Charlie's Creative Comedy presents

Thought For The Week

Issue #518 
August 19, 2013

By Bruce "Charlie" Johnson


This issue includes another entry in my popular history trivia quiz.  It also includes a short article on Coulrophobia.


I would like to correct something I said in last week's issue. I try to be as accurate as possible, but sometimes I make mistakes. Monika Kelly informed me that when she appeared in clown make up and costume at the recent California Clown Campin' educational program it was the second time in her life that she wore clown make up. The only other time that she wore clown make up was at the age of three when she and her older sister appeared as miniature versions of Weary Willy, her father's clown character, for a Kodak magazine advertisement. In the print ad Emmett was taking pictures of his family Halloween activities.


Richard Snowberg established the posistion on World Clown Association Historian, and then appointed me to fill that posistion.  The description of the posistion requires continual education in clown history.  Each quarter of the year I submit a report that includes a description of what I did during the preceeding three months to continue my education.  Not only am I looking for new information, but I try to confirm what I think I know.  How can you do something each quarter to continue your variety arts education?


I'll see you down the road,



In This Issue
Thought For The Week
History Trivia
Educational Opportunities

Thought For The Week 

August 19, 2013

By Bruce "Charlie" Johnson


"It's nice to hear about clowns working together who normally are not performing partners.  I think that requires a special talent." - Lee Mullally, commenting on hearing about a performance Angel Contreras and I did together at the 2013 California Clown Campin' program.
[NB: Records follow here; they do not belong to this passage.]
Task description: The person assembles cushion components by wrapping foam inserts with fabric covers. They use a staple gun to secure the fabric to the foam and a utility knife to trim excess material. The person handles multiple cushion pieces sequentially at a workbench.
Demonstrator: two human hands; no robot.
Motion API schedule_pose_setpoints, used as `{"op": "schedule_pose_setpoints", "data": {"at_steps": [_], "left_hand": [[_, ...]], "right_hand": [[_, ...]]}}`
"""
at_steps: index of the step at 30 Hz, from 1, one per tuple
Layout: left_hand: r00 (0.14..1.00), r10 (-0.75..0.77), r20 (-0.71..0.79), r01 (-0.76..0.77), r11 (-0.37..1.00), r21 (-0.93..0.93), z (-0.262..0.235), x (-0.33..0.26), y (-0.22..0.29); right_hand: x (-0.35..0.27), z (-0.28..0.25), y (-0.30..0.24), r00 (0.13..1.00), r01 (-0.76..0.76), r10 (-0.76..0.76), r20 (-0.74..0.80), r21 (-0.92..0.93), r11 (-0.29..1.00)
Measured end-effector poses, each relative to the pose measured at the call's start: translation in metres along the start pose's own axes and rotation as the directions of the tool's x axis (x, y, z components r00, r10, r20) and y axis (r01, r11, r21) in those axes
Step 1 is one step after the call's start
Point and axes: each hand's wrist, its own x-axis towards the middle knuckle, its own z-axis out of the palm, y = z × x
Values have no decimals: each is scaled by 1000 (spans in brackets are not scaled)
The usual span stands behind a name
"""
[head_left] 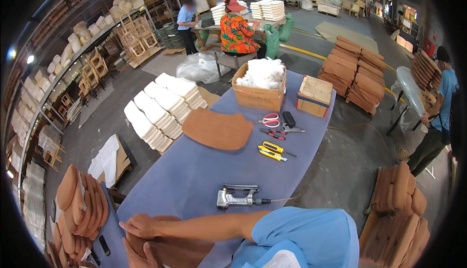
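Note:
At the near left end of the blue table, a brown fabric-covered cushion [187,247] lies partly under my right forearm. My right hand [140,226] reaches across from the right and rests on its upper left part, fingers stretched toward the left. Below it my left hand [141,255] lies against the cushion's left end, fingers and thumb apart; its wrist is cut off by the lower edge. Just beyond my right forearm a silver air stapler [236,198] rests on its side, its hose attached. Farther up the table lies a flat brown seat cushion [217,129].
Past the cushion are yellow cutters [272,151], red-handled scissors [270,120] and pliers [274,133]. A carton of white stuffing [258,98] and a wooden box [315,96] stand at the far end. White pads [165,105] and brown cushions [80,200] are stacked at left. Co-workers stand beyond.

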Motion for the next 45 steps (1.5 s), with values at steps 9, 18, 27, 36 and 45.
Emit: {"op": "schedule_pose_setpoints", "data": {"at_steps": [9,18,27,36,45], "left_hand": [[994,106,-19,-107,993,-53,-15,-12,-70],[995,11,96,8,980,-198,-30,-60,-174],[994,107,-31,-108,873,-476,13,-101,-269],[994,60,-86,-102,754,-649,68,-149,-363],[991,117,69,-30,688,-725,96,-126,-290]], "right_hand": [[-59,14,23,980,-146,133,-147,-83,986],[-167,31,155,830,-459,442,-341,32,888],[-235,7,224,771,-479,575,-272,347,806],[-229,66,180,260,-469,916,-304,790,396],[-136,-78,57,533,-335,290,-795,116,935]]}}
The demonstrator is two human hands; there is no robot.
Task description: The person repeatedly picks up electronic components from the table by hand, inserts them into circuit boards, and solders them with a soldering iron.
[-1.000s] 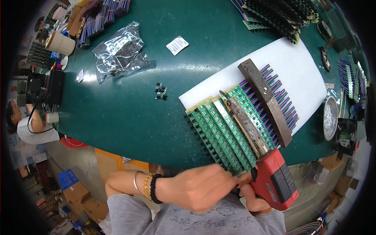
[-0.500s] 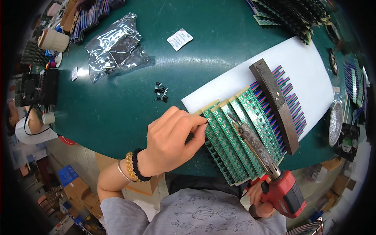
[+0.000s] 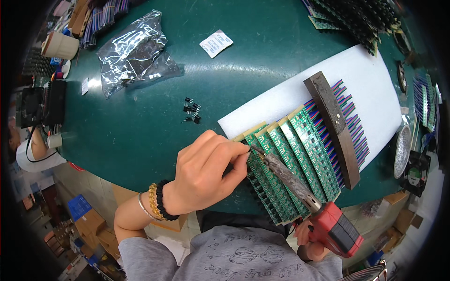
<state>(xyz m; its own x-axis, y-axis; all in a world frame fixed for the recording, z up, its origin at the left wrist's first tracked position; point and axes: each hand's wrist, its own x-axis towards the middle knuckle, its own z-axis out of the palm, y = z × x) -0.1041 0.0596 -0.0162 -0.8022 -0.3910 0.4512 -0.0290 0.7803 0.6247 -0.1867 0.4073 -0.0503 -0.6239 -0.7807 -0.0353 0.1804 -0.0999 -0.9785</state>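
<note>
My left hand point(image 3: 206, 171) is pinched closed at the left edge of the overlapping green circuit boards point(image 3: 286, 154). A small black electronic component is in that pinch, mostly hidden by the fingertips. In my right hand point(image 3: 309, 241) is a red soldering gun point(image 3: 335, 229), held by its handle and slanting up and left. Its tip meets the board edge right beside my left fingertips. Several loose black components with metal legs point(image 3: 191, 111) lie on the green table to the left of the boards.
A dark bar point(image 3: 332, 129) lies across the boards' coloured wires on a white foam sheet point(image 3: 267, 107). A silvery plastic bag point(image 3: 136, 56) and a white packet point(image 3: 216, 44) lie farther back. More boards point(image 3: 351, 18) are piled far right; a round metal dish point(image 3: 401, 150) sits at the right edge.
The soldering gun's tip has moved left and slightly down, from over the boards to my left fingertips. My left hand stays pinched at the board edge. The view has shifted slightly.
</note>
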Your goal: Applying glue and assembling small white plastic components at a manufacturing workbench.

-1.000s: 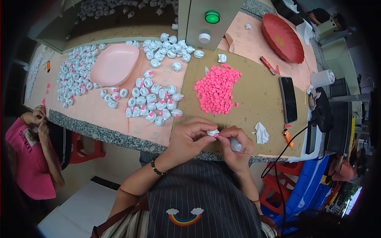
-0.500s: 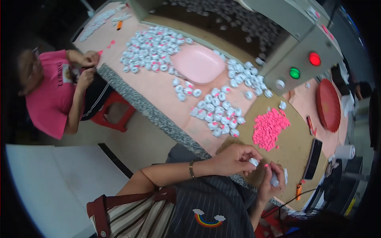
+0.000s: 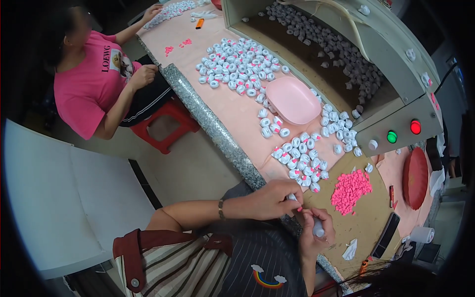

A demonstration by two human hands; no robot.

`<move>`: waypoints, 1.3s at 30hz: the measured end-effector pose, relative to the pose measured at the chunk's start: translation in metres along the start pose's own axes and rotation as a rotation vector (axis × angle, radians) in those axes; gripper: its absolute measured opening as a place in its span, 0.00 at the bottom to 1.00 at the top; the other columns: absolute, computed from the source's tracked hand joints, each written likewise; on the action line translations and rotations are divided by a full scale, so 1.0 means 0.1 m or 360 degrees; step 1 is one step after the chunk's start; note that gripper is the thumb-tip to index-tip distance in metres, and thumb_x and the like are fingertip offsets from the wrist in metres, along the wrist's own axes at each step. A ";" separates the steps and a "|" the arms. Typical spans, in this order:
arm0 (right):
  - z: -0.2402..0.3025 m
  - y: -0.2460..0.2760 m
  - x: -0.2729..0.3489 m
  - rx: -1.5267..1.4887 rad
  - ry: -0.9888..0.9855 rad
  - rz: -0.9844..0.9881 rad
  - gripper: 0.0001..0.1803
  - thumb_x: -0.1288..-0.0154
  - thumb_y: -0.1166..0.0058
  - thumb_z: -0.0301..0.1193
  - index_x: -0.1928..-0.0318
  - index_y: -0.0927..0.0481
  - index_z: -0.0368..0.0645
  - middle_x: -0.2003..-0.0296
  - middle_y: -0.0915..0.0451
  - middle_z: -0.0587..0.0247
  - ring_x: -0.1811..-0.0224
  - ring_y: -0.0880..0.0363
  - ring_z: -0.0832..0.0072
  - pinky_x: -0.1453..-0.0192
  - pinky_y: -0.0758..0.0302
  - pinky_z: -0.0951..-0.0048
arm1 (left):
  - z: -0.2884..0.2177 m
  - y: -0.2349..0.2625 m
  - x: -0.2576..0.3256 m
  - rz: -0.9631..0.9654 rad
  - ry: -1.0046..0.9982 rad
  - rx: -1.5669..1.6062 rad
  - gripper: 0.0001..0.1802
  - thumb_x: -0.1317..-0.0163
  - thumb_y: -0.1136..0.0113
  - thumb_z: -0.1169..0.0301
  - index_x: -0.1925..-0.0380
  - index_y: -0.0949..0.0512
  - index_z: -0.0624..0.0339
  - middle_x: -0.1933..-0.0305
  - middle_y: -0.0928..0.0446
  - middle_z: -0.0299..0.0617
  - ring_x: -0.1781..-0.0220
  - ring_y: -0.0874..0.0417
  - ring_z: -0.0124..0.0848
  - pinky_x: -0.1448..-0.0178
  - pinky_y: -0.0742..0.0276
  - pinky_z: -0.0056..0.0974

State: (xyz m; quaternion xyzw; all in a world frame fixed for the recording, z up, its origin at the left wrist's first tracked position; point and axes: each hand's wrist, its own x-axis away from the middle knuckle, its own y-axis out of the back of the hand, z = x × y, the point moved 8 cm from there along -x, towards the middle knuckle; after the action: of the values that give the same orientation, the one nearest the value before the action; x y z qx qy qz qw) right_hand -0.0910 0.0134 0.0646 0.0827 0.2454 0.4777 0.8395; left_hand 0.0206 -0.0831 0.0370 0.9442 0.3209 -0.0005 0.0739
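Both hands pinch: left hand (image 3: 274,200) pink piece, right hand (image 3: 314,232) white cap (image 3: 318,227); view swung left since earlier

I see even, bright overhead light, soft shadows only. Heavy fisheye w/ black vignette at corners; table edge (image 3: 217,133) bends hard. Centre sharp, rim smeared. Slight glare on white panel (image 3: 59,198) at left. Green and red lamps (image 3: 403,131) glow.
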 end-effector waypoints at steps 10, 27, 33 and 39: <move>-0.47 0.02 0.15 -0.0344 -0.0333 -0.0015 0.07 0.42 0.45 0.15 0.63 0.24 0.32 0.70 0.21 0.59 0.66 0.23 0.76 0.60 0.27 0.78 | 0.48 0.68 0.10 -0.0616 0.0069 0.0459 0.08 0.36 0.48 0.78 0.57 0.27 0.67 0.68 0.24 0.38 0.72 0.25 0.23 0.67 0.28 0.27; 0.28 -1.03 -0.33 0.0676 0.0575 0.0797 0.11 0.64 0.42 0.16 0.74 0.26 0.35 0.74 0.28 0.53 0.69 0.27 0.56 0.66 0.30 0.57 | 0.61 1.05 0.92 -0.0904 0.0303 0.1159 0.13 0.34 0.48 0.76 0.52 0.26 0.70 0.52 0.23 0.46 0.60 0.23 0.28 0.55 0.25 0.35; 0.81 -1.89 -1.09 0.0115 0.0561 0.0800 0.07 0.53 0.44 0.22 0.69 0.22 0.33 0.75 0.22 0.51 0.72 0.22 0.58 0.66 0.27 0.64 | 0.86 1.21 1.33 -0.1048 0.0259 0.1133 0.13 0.31 0.51 0.72 0.54 0.25 0.71 0.55 0.23 0.45 0.60 0.23 0.29 0.55 0.24 0.35; 0.73 -2.05 -1.79 -0.0719 0.0086 0.0343 0.08 0.44 0.42 0.24 0.66 0.20 0.30 0.73 0.19 0.64 0.72 0.23 0.81 0.67 0.26 0.79 | 0.90 0.94 1.20 -0.0889 0.0421 0.1246 0.13 0.33 0.50 0.75 0.52 0.26 0.71 0.55 0.23 0.45 0.60 0.22 0.29 0.52 0.23 0.35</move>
State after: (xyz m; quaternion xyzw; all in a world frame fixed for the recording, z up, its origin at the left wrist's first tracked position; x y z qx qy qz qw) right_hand 0.0253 -0.2389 0.1111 -0.0942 0.1444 0.6094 0.7739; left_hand 0.1774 -0.0970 -0.0451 0.7711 0.5439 -0.0210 -0.3302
Improvisation is the skill that allows me to work together with Angel Contreras and other clowns who are not normally my partners. First, I'll describe two common improvisational games, and then how I apply them to performance.


Yes, And -- The participants form two lines. The first person in the right line steps forward and makes a ridiculous statement. The first person in the left line steps forward says, Yes, and..." and responds with a related statement. For example, the first person might say, "The sky is a beautiful shade of green today." The second person responds, "Yes, and the clouds are a beautiful purple." Then they go to the end of the opposite line and the next people at the front of the lines step forward to repeat the process. The application is that if you say "no, you are wrong" during an improvisation you have set up a roadblock that stops the flow of ideas. No matter what your partner does, you have to accept and build upon it.


Mr. Answer Man - This is one that participants and staff played during Jeff McMullen's improvisation class the last day of the 2013 California Clown Campin'. In this case three volunteers lined up in front of the rest of the group. Together they formed the Answer Man who could respond to any question. However, each of the three was limited to saying one word at a time. As they took turns answering they had to build upon what the previous person had said. For example, if asked, "why is the grass green?" the first person would say, "The." The second person would say "grass." The third person would say "is." The first person would say "green." The second person would say "because." This would continue one word at a time until a phrase was produced, and one of the players ended the answer by announcing the name of a punctuation mark. A possible answer to my sample question is "The - grass - is - green - because - it - looks - up - at - the - trees - and - turns - green - with - envy - period."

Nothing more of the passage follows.